This is a great album with, as far as I know, all original material. The disk has a somewhat lighter tone than some of Hawkwinds' other offerings. There is more of an emphasis on songs rather than the self indulgent ambience in which the boys have been known to indulge.
That having been said, the music is still recognizable as being Hawkwind. This recording reminds me a bit of Choose You Masks. Thematically, there is an definite nod to environmental protection. There is also a talented female vocalist on some tracks. If you like Hawkwind you will like Space Bandits. I cannot say more."
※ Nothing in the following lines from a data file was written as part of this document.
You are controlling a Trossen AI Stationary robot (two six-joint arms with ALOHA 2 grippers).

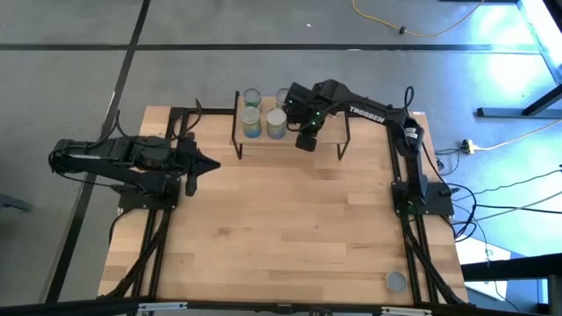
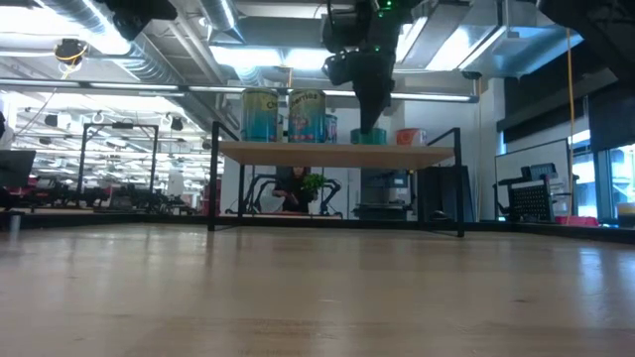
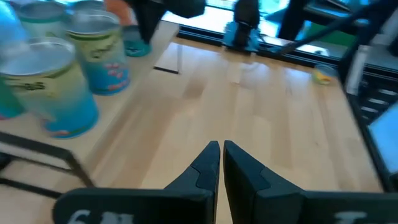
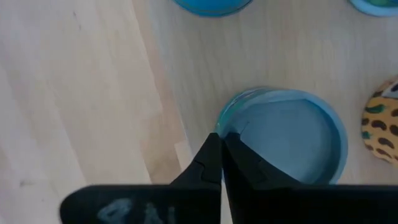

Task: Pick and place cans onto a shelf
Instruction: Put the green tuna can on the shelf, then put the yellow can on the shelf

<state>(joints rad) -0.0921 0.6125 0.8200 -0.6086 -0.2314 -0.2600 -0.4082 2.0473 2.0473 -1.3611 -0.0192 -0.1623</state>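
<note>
The shelf (image 1: 329, 132) stands at the table's far edge, its light board (image 2: 337, 154) on black legs. Two tall teal-labelled cans (image 2: 260, 114) (image 2: 307, 114) stand on its left part, with others behind them. My right gripper (image 4: 221, 143) reaches down over the shelf's near edge onto a short teal can (image 4: 292, 140) with a grey top, which stands on the board (image 2: 369, 136). My left gripper (image 3: 221, 152) is shut and empty over the table, left of the shelf (image 1: 211, 164). My right gripper has its nearly closed fingers on the short can's top rim (image 4: 225, 127), at the side nearest the shelf's near edge. It comes from above, pointing down. One fingertip seems to be outside the rim and one inside. The can stands upright on the shelf board.
One more can (image 1: 396, 281) stands at the table's near right corner. An orange-patterned can (image 4: 382, 124) stands close beside the short can on the shelf. The shelf's black legs (image 3: 43, 158) stand near my left gripper. The middle of the tabletop (image 1: 281, 219) is bare wood.
</note>
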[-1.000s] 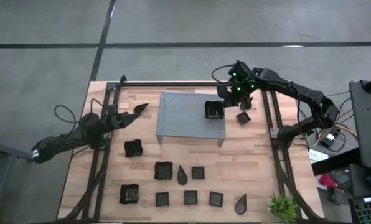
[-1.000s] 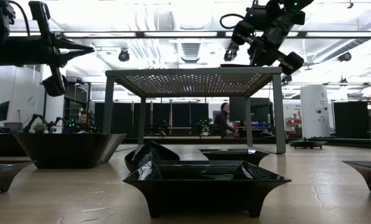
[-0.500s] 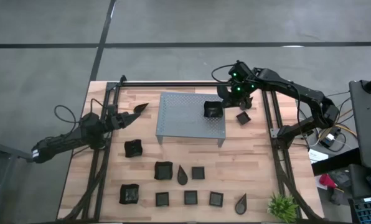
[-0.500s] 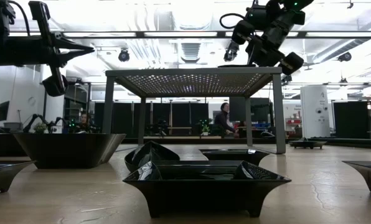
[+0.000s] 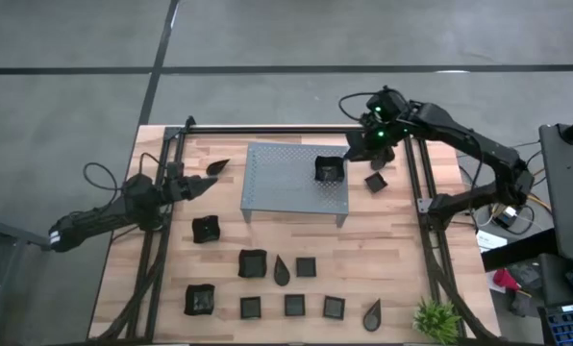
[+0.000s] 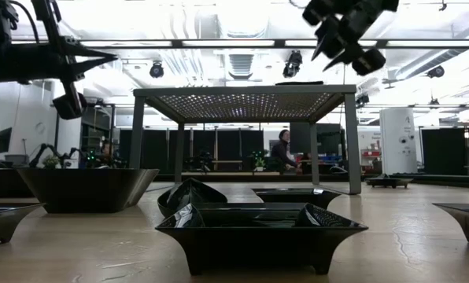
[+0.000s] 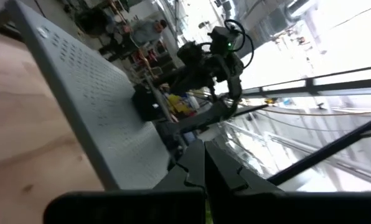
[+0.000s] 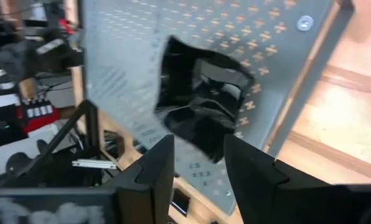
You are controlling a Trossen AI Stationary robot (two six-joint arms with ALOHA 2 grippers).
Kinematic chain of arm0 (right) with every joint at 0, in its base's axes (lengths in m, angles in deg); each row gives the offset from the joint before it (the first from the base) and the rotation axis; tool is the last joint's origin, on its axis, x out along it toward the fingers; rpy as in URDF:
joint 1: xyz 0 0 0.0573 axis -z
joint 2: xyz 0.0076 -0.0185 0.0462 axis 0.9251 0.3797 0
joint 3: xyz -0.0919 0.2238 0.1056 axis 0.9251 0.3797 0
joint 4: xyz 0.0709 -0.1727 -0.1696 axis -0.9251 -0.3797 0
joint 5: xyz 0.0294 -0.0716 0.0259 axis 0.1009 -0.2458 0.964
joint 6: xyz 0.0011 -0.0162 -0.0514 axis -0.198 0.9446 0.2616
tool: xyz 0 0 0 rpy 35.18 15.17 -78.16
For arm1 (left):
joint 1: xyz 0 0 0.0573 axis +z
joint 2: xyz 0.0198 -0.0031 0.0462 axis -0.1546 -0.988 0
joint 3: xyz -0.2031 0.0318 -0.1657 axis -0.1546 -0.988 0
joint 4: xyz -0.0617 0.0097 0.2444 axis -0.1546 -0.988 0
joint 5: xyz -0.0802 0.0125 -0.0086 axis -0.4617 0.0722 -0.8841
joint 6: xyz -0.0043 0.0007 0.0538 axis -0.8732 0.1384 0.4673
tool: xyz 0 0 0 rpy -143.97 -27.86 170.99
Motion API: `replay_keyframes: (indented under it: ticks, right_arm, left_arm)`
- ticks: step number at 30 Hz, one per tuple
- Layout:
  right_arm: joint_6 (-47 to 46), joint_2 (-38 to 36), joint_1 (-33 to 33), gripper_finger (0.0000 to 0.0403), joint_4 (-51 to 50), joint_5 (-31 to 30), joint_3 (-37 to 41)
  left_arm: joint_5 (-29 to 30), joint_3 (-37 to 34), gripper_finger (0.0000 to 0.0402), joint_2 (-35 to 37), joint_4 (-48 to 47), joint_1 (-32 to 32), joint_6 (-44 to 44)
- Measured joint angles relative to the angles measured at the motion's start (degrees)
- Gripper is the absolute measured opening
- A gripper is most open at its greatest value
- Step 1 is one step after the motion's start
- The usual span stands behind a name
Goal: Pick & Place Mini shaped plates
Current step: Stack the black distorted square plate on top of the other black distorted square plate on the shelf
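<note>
Your right gripper (image 5: 361, 152) is just past the rack's (image 5: 277, 183) right edge, its fingers spread with nothing between them. A square plate (image 5: 330, 170) sits on the rack, so that drop looks done. Your left gripper (image 5: 202, 183) pinches a teardrop plate (image 5: 217, 166), though the blurry wrist view makes this hard to be sure of. Next, carry it over the rack and set it down.

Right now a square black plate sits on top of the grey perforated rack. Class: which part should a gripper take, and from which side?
Take the square plate by one raised rim wall, one finger inside the bowl and one outside, coming straight down from above. It sits upright and open-topped on the perforated rack, with bare rack around it. The right gripper, fingers open, is just off the rack's edge and nearest to it.
</note>
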Motion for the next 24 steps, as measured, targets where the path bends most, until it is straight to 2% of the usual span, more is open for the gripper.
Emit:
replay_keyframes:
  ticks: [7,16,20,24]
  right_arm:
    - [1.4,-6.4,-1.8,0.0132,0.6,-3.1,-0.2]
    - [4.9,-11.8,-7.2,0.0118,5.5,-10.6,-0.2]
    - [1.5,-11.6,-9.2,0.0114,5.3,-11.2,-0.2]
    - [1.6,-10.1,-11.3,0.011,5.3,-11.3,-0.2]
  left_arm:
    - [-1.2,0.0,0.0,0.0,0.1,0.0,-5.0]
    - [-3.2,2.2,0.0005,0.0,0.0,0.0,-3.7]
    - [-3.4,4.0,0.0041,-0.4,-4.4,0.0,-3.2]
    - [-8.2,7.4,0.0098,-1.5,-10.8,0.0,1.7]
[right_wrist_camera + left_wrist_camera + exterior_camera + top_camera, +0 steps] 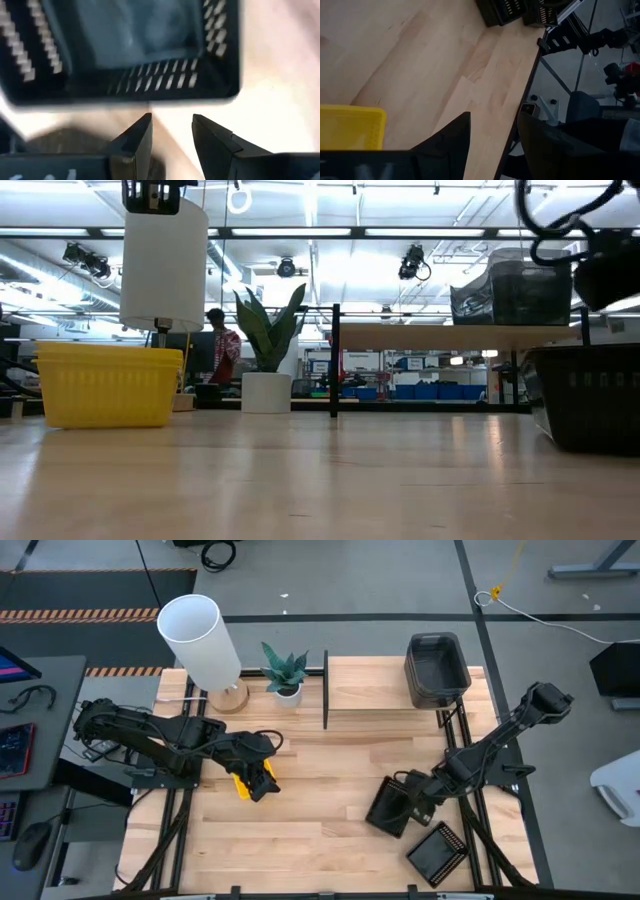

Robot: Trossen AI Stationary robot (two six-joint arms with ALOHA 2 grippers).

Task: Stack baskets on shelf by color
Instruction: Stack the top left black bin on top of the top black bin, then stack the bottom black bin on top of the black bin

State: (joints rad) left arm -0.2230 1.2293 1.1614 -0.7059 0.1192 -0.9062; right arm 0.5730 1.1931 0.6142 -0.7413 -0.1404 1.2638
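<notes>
1. Two arms are at work, each near its own colour: the right gripper hangs just above a black mesh basket at the table's right front, and the left gripper sits over a yellow basket at the left.
2. For the right gripper, the relation that counts: the mesh basket's near wall lies directly ahead of its fingertips, the wall running crosswise to the fingers. A straight advance would likely put one finger on each side of that wall. The right arm is plainly the nearer one to it.
3. Its fingers stand moderately apart, holding nothing and touching nothing that shows.
4. A second mesh basket lies beside the claw, toward the table's front edge.
5. The left gripper's fingers are likewise parted and empty; the yellow basket's rim sits just to one side of them.
6. The shelf lies well beyond both claws at the table's back, a dark grey basket already on its right end.
</notes>
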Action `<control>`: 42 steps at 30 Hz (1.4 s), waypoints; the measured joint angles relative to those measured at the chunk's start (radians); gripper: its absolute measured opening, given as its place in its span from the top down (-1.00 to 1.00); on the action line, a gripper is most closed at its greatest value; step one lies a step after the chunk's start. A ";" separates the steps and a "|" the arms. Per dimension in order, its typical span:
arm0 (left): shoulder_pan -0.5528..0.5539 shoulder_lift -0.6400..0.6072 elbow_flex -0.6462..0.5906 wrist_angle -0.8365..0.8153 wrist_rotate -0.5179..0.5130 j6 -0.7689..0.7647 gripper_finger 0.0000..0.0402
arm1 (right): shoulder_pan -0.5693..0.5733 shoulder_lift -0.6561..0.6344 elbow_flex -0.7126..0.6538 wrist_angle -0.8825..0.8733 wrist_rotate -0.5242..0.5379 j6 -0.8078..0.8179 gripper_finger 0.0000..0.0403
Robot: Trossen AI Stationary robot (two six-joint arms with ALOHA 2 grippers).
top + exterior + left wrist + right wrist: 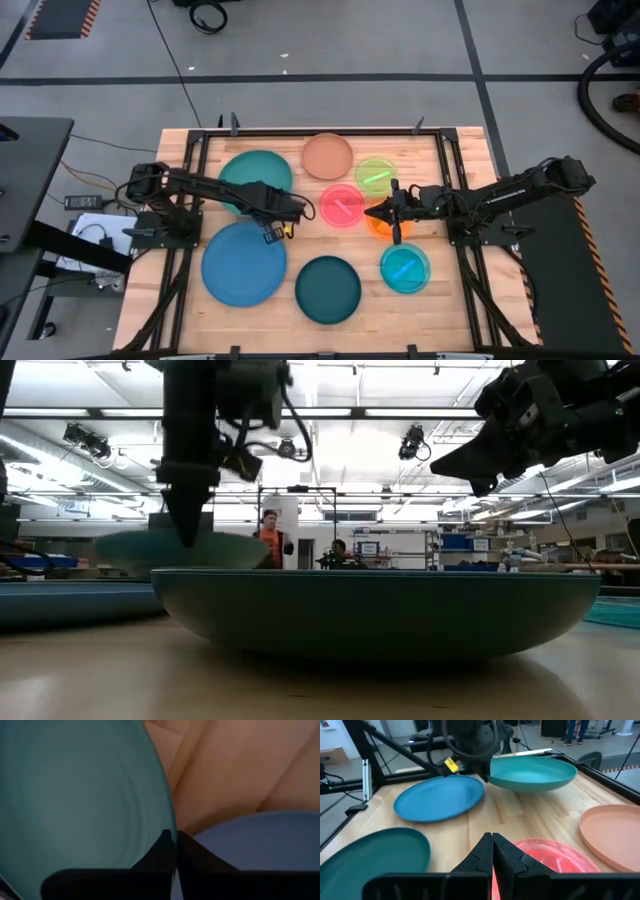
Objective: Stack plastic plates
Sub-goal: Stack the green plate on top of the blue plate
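Pinching the teal plate [532, 772] rim in our left gripper [296, 209], we judged lifting onto the blue plate [243, 264] came next, right gripper [372, 212] clenched empty.

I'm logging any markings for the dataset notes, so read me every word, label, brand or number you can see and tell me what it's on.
No text can be read in any view.
Yellow tag on the left arm, beside the large teal round plastic plate: too small to read.
Distant signs and screens in the room behind the table: too blurred to read.
The plates show no printing.
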 joint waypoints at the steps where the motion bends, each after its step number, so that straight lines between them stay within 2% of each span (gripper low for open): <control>1: -0.012 0.000 0.014 -0.019 -0.006 -0.012 0.93 | 0.000 0.000 0.000 0.000 0.000 -0.002 0.94; 6: -0.096 0.000 0.102 -0.143 -0.008 -0.113 0.93 | 0.000 0.000 0.000 -0.001 0.000 -0.031 0.94; 10: -0.200 0.000 0.151 -0.173 0.020 -0.198 0.93 | 0.000 0.000 0.000 -0.006 0.000 -0.056 0.94; 16: -0.373 0.000 0.157 -0.179 0.059 -0.390 0.93 | 0.000 0.000 -0.001 -0.016 0.011 -0.082 0.94; 21: -0.505 0.001 0.157 -0.175 0.131 -0.558 0.93 | -0.009 0.000 -0.001 -0.015 0.077 -0.143 0.94; 26: -0.600 0.041 0.161 -0.148 0.217 -0.713 0.93 | -0.060 0.000 -0.001 0.029 0.084 -0.196 0.94; 30: -0.638 0.121 0.212 -0.158 0.262 -0.750 0.93 | -0.112 0.000 -0.001 0.073 0.075 -0.202 0.94; 35: -0.646 0.233 0.304 -0.201 0.261 -0.732 0.94 | -0.171 0.000 -0.001 0.084 0.061 -0.205 0.94; 42: -0.644 0.327 0.336 -0.211 0.256 -0.716 0.94 | -0.225 0.000 -0.001 0.108 -0.052 -0.206 0.94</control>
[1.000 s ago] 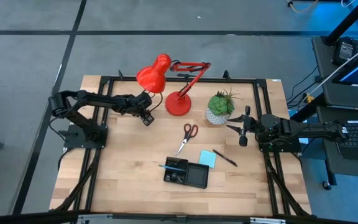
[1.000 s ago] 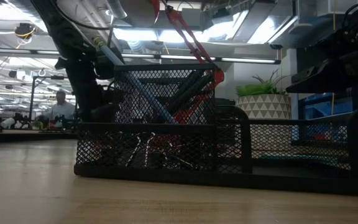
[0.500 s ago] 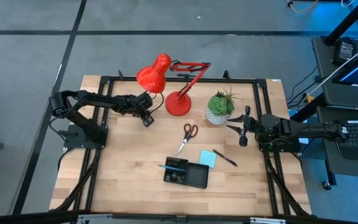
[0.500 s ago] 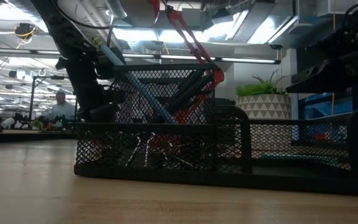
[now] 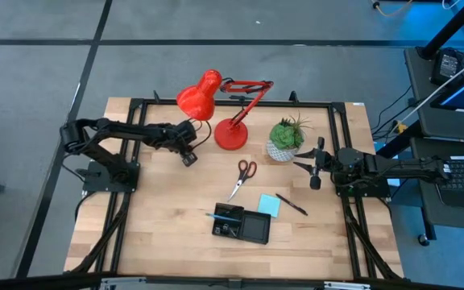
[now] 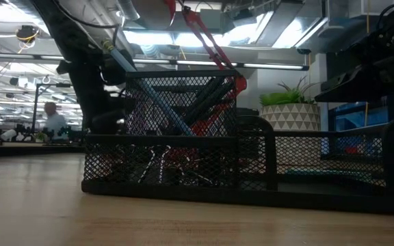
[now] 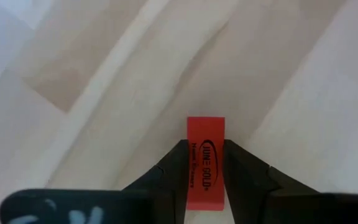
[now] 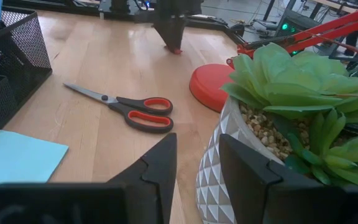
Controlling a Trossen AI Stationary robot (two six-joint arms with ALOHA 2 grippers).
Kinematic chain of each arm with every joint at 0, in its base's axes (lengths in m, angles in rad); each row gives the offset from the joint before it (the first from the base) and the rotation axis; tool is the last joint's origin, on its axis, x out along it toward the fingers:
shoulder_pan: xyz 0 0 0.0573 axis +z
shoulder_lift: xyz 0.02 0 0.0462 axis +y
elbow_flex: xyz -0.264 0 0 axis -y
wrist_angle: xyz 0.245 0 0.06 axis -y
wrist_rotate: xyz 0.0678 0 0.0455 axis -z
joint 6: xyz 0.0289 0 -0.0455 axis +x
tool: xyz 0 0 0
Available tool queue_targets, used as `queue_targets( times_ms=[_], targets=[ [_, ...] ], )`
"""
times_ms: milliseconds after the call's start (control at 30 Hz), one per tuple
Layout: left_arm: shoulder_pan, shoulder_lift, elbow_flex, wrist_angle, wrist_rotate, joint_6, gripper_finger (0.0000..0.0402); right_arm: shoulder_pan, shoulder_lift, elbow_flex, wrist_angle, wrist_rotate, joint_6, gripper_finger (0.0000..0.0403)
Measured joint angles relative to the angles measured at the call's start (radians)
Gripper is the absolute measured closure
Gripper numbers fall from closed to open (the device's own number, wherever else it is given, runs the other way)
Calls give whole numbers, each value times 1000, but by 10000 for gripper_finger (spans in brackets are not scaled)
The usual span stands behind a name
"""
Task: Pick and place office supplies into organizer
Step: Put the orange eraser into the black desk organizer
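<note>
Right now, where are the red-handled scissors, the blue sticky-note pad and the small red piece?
Red-handled metal scissors (image 8: 129,109): right wrist view, pivot.
Light blue square sticky-note pad (image 5: 269,205): high view, centre.
Small red rectangular piece (image 7: 205,155): left wrist view, printed face.

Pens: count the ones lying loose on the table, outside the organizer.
1: a dark pen lies on the wood just right of the sticky-note pad. Another pen sits at the organizer; more may be hidden inside.

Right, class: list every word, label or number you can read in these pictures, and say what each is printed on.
"June Gold": on the red piece between the left gripper's jaws.
A smaller line beneath it: too blurred to read.
Pale marks on the left wrist's dark housing: unreadable.
Nothing else legible.
</note>
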Motion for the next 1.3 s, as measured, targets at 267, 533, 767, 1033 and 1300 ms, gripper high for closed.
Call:
queue_targets(
  times_ms=[267,533,767,1033,1300],
  targets=[
    [-47,-110,2,-38,9,-5,322,0,0,0,0,0,0,280],
    [-144,-275,4,-45,150,-65,323,0,0,0,0,0,0,280],
    [-299,-403,5,23,243,-114,324,0,0,0,0,0,3,280],
    [-516,-442,5,246,245,-93,324,0,0,0,2,-1,23,280],
    [-745,-388,6,515,165,14,324,0,0,0,1,-2,88,280]
  ],
)
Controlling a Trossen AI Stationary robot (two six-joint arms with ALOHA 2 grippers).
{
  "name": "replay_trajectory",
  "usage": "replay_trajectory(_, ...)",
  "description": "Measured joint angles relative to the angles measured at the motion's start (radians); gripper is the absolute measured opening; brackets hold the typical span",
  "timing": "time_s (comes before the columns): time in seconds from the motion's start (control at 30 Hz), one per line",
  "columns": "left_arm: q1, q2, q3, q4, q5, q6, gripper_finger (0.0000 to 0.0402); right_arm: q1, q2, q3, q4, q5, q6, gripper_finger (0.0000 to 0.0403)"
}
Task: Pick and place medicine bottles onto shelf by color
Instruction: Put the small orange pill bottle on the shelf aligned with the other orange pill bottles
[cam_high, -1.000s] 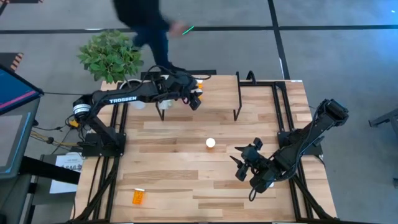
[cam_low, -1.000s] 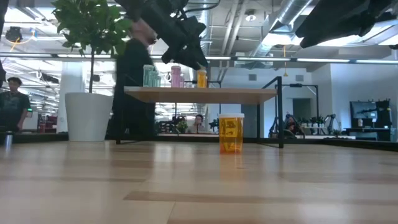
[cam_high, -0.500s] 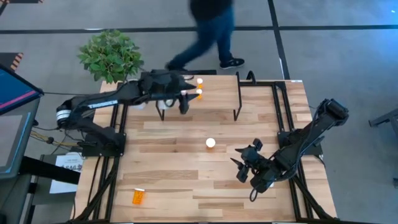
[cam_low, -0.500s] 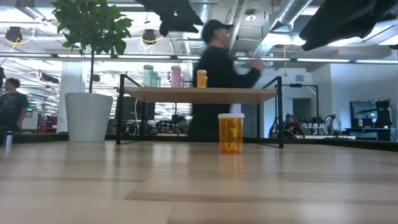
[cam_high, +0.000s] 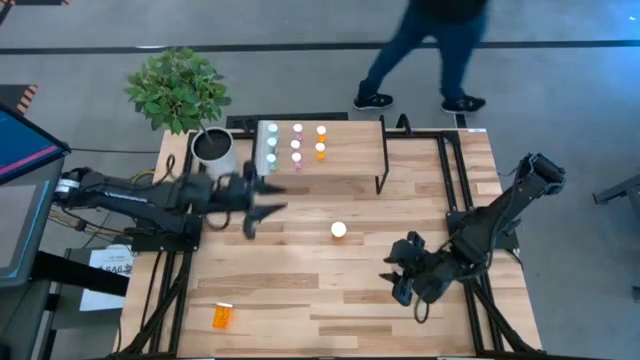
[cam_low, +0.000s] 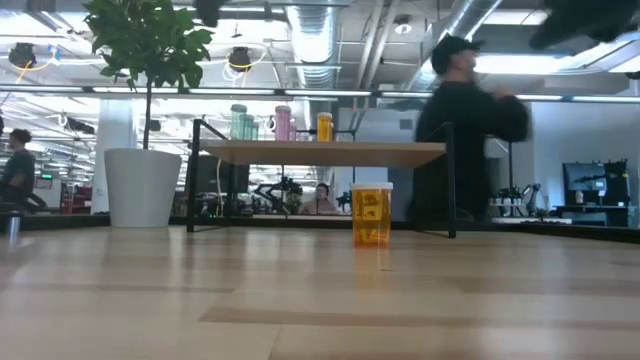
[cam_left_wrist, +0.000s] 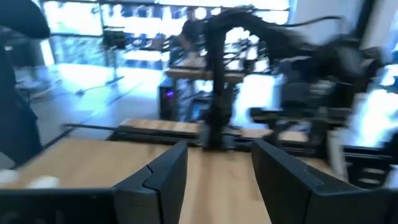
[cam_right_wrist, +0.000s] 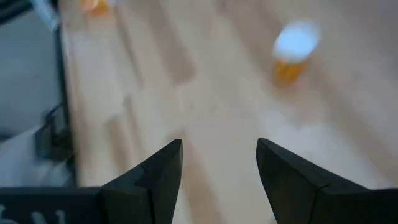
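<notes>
The shelf (cam_high: 345, 150) stands at the table's far middle on black legs. On its left part are rows of small white-capped bottles: teal (cam_high: 271, 145), pink (cam_high: 297, 143) and orange (cam_high: 320, 141). The low view shows them on the shelf board (cam_low: 320, 152). A larger orange bottle (cam_high: 339, 230) (cam_low: 371, 215) (cam_right_wrist: 292, 53) stands upright on its base mid-table. Another orange bottle (cam_high: 222, 317) lies on its side near the near-left corner. My left gripper (cam_high: 266, 200) (cam_left_wrist: 217, 180) is open and empty, left of the upright bottle. My right gripper (cam_high: 396, 273) (cam_right_wrist: 217, 168) is open and empty, to that bottle's right and nearer.
A white plant pot (cam_high: 212, 147) with a leafy plant stands at the far left corner, beside the shelf. A person (cam_high: 430, 50) walks on the floor beyond the far edge. The shelf's black legs (cam_high: 383, 160) stand on the tabletop. Bare wood lies between the two grippers.
My left gripper has drawn back from the shelf toward the table's left and near side, and the rows of bottles on the shelf are now uncovered. My right gripper has shifted slightly toward the near edge. The person has walked from left to right behind the table.
</notes>
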Motion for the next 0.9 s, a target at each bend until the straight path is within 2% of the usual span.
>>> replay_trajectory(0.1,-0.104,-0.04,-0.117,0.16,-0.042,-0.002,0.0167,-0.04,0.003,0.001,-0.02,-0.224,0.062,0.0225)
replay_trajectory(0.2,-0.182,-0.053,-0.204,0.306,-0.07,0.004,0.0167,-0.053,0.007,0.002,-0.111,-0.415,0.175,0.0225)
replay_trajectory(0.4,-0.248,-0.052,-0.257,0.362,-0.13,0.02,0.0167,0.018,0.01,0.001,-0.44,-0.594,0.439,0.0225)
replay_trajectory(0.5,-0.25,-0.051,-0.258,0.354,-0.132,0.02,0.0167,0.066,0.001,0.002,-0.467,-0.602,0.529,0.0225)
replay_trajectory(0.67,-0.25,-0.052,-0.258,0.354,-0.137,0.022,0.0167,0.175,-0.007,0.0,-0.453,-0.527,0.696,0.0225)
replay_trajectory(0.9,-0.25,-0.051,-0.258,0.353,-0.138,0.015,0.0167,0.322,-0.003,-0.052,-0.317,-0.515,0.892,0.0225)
The Message Is Still Poignant
Jack Gold | Seattle, Washington United States | 05/19/2009
(5 out of 5 stars)
"I found a copy of this CD at the local library right after moving to a town in Idaho where I didn't know anyone, and from the moment I put it on it completely grabbed me. Dave Brock's guitar work is heavy but not in the way that it is on some of the earlier albums, and the drummer, Richard Chadwick, shows an amazing amount of skill. At first I almost expected to hear something reflective of the prog-rock/post-metal genre of the late '80s and early '90s, but when Bridgett Wishart started to sing any expectations I had went out the window. You can hear the punk/post-punk influence in her singing but in a very deep and meditative way. Listening to her vocal style, her approach to music, made my mind feel at ease.
The message, like other Hawkwind albums that I have heard, can be taken in a variety of contexts, and it is what I would consider to be very intelligent. It is one of awareness of the environment, of the earth, and of the consequences of our actions -- past, present, and future. The music on this disk is very outside in places, particularly during the spoken word recital of the tune "Black Elk Speaks." As poignant and as important as the message is, it is delivered with grace and skill, and with heart. Out-rock is a timeless genre, and Hawkwind are some of its greatest pioneers. Dave Brock and his band are on their game on this one."
A Typical Hawkwind Album
Fritz Gerlich | firstname.lastname@example.org | 12/24/2009
(3 out of 5 stars)
* Bridget Wishart - vocals
* Dave Brock - electric guitar, keyboards, vocals (track 4,6)
* Alan Davey - bass guitar, vocals (track 3)
* Simon House - violin
* Harvey Bainbridge - keyboards, vocals (track 7)
* Richard Chadwick - drums
Big changes for this one. Huw Lloyd-Langton's virtuosic guitar is gone, dedicated keyboardist Harvey Bainbridge is gone, and Danny Thompson's drums are gone as well. Simon House returns with his violin, and the Hawks hire a female vocalist for the first time.
I have the 1992 Castle mastering and it sounds very good. There are lots of dynamics, solid bass, and good clarity. It will be interesting to see what Cherry Hill does with this one when it comes up for it's reissue in 2010.
The album is another tight and solid Hawk album: spacey instrumentals in between hard rocking space rockers with one exception. Aside from the female vocals, there isn't much different on this one. Bridget Wishart's voice fits surprisingly well with the music. The Hawks have also taken notice of the rise of Industrial music, and incorporated some of those elements into the tracks.
The first song is a fast tight hard rock song, typical hawkwind. It leads into the one different track on the album. Black Elk - a Sioux - recites a prayer to 'Grandfather, Mysterious One' over top of a tribal beat; which is followed by a short poem by Bridgett.
"Wings" is next, which is a mid tempo number written in response to the Valdez oil spill. It is a somber tune, not quite in keeping with the rest of the album, but still very good.
The next track is another hard rocker, in the same vein as the first one. Brock takes the vocals on this one for some reason.
"Realms" is a spacey instrumental very much in keeping with all the other spacey instrumentals from prior Hawk albums.
"Ship Of Dreams" is a sequencer based number with lots of effects. And aside from Houses violin, it would be quite forgettable.
The last song "TV Suicide" is another sequencer and effects song, using sampled audio from TV. It's an interesting Hawk experiment.
The band starts using more modern sequencers and synths on this album, and consequently the electronics lose their dated feel. There is some quality songwriting and playing on this album, but there isn't really anything new here or different here to distinguish it from other, better Hawk albums.
It is a recommend album for seasoned Hawk fans, but for newcomers I would get something else."